Antoni Tàpies es parte fundamental en los inicios de la Colección de Arte de Telefónica. Creada en los años 80, junto con obras de Eduardo Chillida, Luis Fernández, Juan Gris y Pablo Picasso, esta colección busca aunar obras destacadas por su intemporalidad, proyección internacional y genialidad. Son 19 las obras de Tápies reunidas, todas ellas inscritas en importantes etapas de su evolución pictórica. Estas obras se encuentran expuestas en en Museo Nacional Centro de Arte Reina Sofía (MNCARS) y el Museo de Arte Contemporáneo de Barcelona (MACBA).

 

En el MNCARS:

 

En el MACBA:

 

En la actualidad, Gran Vernis sobre fusta  se encuentra dentro del proyecto expositivo Dentro y Fuera. Las dos caras del informalismo español en las Colecciones del Museo Nacional Centro de Arte Reina Sofía y puede contemplarse hasta el 5 de enero de 2014 en el The National  Museum of Western Art de Tokyo y a partir del 17 de enero y hasta el 14 de marzo, en el Prefectural Art Museum de Nagasaki.


Biografía de un autodidacta

Antoni Tàpies nace en Barcelona en 1923 en una familia de la burguesía catalana. Su infancia transcurre en un ambiente culto, que propiciará el interés del joven por la literatura y el arte. A los dieciocho años sufre una enfermedad pulmonar y durante la convalecencia se dedica intensamente al dibujo y realiza copias de Van Gogh y Picasso.

Su formación artística fue prácticamente autodidacta, a excepción de un breve periodo de estudio en la academia Nolasc Valls.

En los años cuarenta expone sus primeras obras y en 1948 es uno de los fundadores del grupo vanguardista Dau al Set, liderado por el poeta catalán Joan Brossa. En 1950 realiza su primera exposición individual en las Galerías Layetanas de Barcelona y se marcha a París, donde permanecerá un año, becado por el gobierno francés. A partir de entonces, su obra adquiere cada vez mayor relevancia internacional, y son numerosas las exposiciones dedicadas a su trabajo. En 1953 es premiado en la Bienal de Sao Paulo.

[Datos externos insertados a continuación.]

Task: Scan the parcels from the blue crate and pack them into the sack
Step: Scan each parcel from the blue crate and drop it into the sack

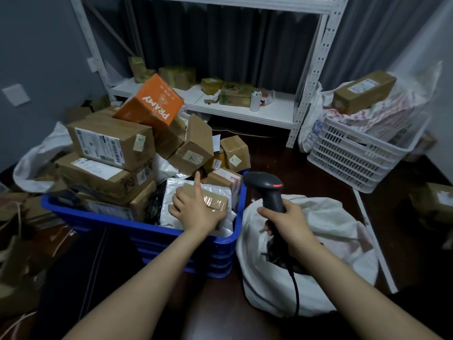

Antoni Tàpies se convierte en uno de los artistas más destacados del siglo XX y en uno de los principales exponentes del Informalismo y la pintura matérica a nivel internacional. Su interés por lo matérico le lleva desde principios de los años cincuenta a experimentar con nuevos materiales y técnicas ajenas a la expresión plástica tradicional. Su concepción de la materia, próxima al misticismo medieval, a la magia y a la alquimia, trasciende el formalismo para adentrarse en una reflexión más profunda sobre lo humano.

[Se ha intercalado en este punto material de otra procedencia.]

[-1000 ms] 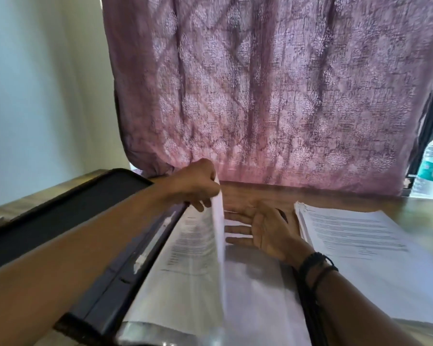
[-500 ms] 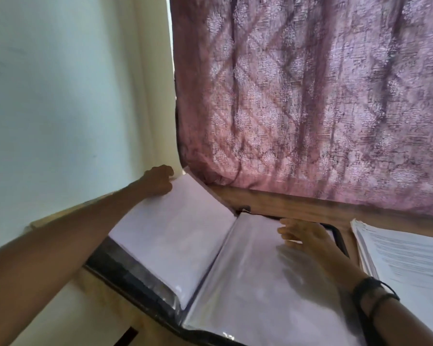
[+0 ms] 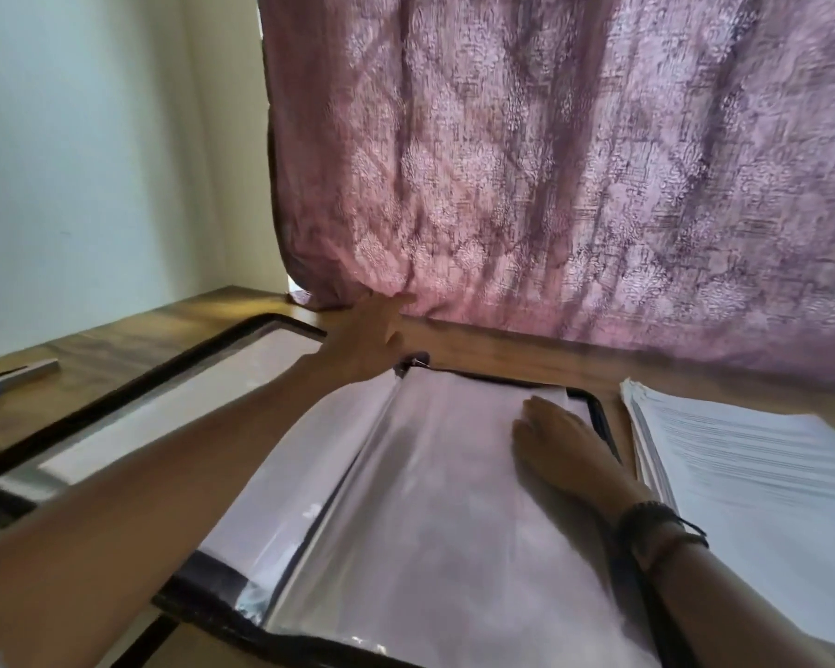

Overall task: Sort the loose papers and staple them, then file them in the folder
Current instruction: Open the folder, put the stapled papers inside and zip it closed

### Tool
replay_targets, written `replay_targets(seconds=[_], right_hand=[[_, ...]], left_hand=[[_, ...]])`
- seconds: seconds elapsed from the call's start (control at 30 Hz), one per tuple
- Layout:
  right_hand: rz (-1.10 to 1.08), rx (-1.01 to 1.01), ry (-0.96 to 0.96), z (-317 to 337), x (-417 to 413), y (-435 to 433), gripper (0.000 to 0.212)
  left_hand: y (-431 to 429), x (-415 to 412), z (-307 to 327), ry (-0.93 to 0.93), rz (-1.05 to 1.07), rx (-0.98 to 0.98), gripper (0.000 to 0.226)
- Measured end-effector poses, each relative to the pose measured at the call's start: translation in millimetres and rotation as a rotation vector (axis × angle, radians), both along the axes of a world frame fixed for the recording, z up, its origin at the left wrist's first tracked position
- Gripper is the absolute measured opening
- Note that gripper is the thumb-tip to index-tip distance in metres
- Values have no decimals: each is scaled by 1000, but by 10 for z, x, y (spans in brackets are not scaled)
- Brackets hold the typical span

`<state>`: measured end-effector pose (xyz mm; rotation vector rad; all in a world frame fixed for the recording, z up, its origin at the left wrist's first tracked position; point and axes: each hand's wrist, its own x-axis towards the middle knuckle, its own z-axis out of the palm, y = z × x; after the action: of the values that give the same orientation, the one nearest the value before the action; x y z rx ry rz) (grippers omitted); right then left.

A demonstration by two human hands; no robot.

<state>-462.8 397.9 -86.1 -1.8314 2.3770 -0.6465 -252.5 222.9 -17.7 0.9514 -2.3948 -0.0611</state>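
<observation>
A: Nearest first?
B: Starting with the folder (image 3: 165, 407), spread open on the table (image 3: 502, 349), clear sleeves up. Probably opened so for filing.
A: And holding it down?
B: Pinned by the right hand (image 3: 560, 441), laid flat on the right sleeve (image 3: 430, 499), fingers straight, gripping nothing. Likely to stop the sleeve springing up. Dark bands (image 3: 661, 527) round that wrist.
A: The other?
B: Reaching across with the left hand (image 3: 372, 330), past the far end of the spine, fingers wide, holding nothing. Blurred, so cannot say whether touching the left sleeve (image 3: 309, 450) or the curtain (image 3: 550, 185).
A: Where to find the papers (image 3: 743, 474)?
B: Stacked just beside the folder on the right, not yet in a sleeve. Kept close, presumably for easy reach.
A: Anything legible?
B: Lines of print on the top sheet, too blurred to read. No brand or label made out anywhere.
A: Farther off?
B: Off to the left, well apart from the folder, a stapler (image 3: 15, 378) by the look of it, untouched. Beyond all that, the mauve curtain hanging down to the table's back edge, with a pale wall (image 3: 92, 161) at left.
</observation>
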Motion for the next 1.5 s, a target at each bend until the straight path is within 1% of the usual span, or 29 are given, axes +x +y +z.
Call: replay_targets(seconds=[0.1, 0.2, 0.27, 0.3, 0.37, 0.43, 0.5, 0.53, 0.6, 0.67, 0.7, 0.77, 0.83, 0.93, 0.97, 1.07, 1.17, 1.33, 1.43, 1.5], right_hand=[[-20, -6, 41, 20, -35, 34, 23], [-25, -7, 81, 29, -78, 29, 23], [-32, -15, 88, 19, -94, 15, 23], [-38, -17, 95, 10, -99, 6, 24], [-59, -13, 116, 12, -97, -13, 24], [-69, -3, 142, 29, -89, -29, 25], [-109, 7, 168, 70, -93, -22, 25], [-156, -26, 130, 107, -120, 2, 24], [-265, -165, 34, 191, -237, 61, 31], [-381, -246, 46, 256, -458, 163, 30], [-443, -242, 63, 269, -587, 217, 32], [-549, -125, 96, 269, -829, 319, 49], [-601, 42, 63, 260, -1010, 398, 69], [-562, 209, 5, 267, -1144, 471, 86], [-545, 235, -2, 275, -1163, 480, 88], [-515, 245, -51, 344, -1113, 511, 76], [-508, 236, -123, 404, -1122, 542, 60], [-468, 222, -207, 405, -1184, 583, 54], [-480, 217, -265, 423, -1184, 575, 45], [-481, 209, -245, 422, -1159, 556, 37]], left_hand=[[-23, -344, -144, 81, -114, 64, 61], [-67, -512, -356, 140, -194, 212, 59], [-61, -514, -527, 124, -262, 316, 64], [-63, -501, -592, 104, -291, 323, 67], [-84, -442, -652, 104, -343, 279, 69], [-113, -406, -663, 103, -375, 215, 60], [-128, -394, -666, 57, -390, 137, 57], [-131, -404, -671, 39, -393, 115, 58], [-143, -409, -672, 30, -388, 96, 60], [-137, -423, -667, 38, -390, 83, 59], [-133, -423, -665, 43, -389, 72, 59], [-123, -426, -663, 41, -379, 55, 58], [-118, -421, -656, 25, -369, 52, 57], [-121, -423, -652, 21, -364, 50, 56], [-117, -427, -650, 27, -366, 49, 56], [-108, -435, -646, 32, -373, 54, 59], [-118, -425, -648, 47, -394, 64, 66], [-82, -421, -625, 57, -387, 99, 67], [-75, -418, -623, 50, -373, 115, 68], [-69, -416, -617, 50, -370, 121, 70]])
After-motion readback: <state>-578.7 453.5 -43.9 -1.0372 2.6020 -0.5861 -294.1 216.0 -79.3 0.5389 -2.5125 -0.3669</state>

Su obra se caracteriza por la austeridad cromática y la acumulación de materia, lo que provoca que sus lienzos adquieran un peso y una consistencia que los aproxima al relieve escultórico. En algunas obras de los años setenta, Tápies llega incluso a introducir objetos de la vida cotidiana en sus composiciones. Su pensamiento, fuertemente influenciado por la filosofía existencialista, provoca que sus obras aborden cuestiones como la condición mortal del ser humano, la angustia, la soledad o la pobreza.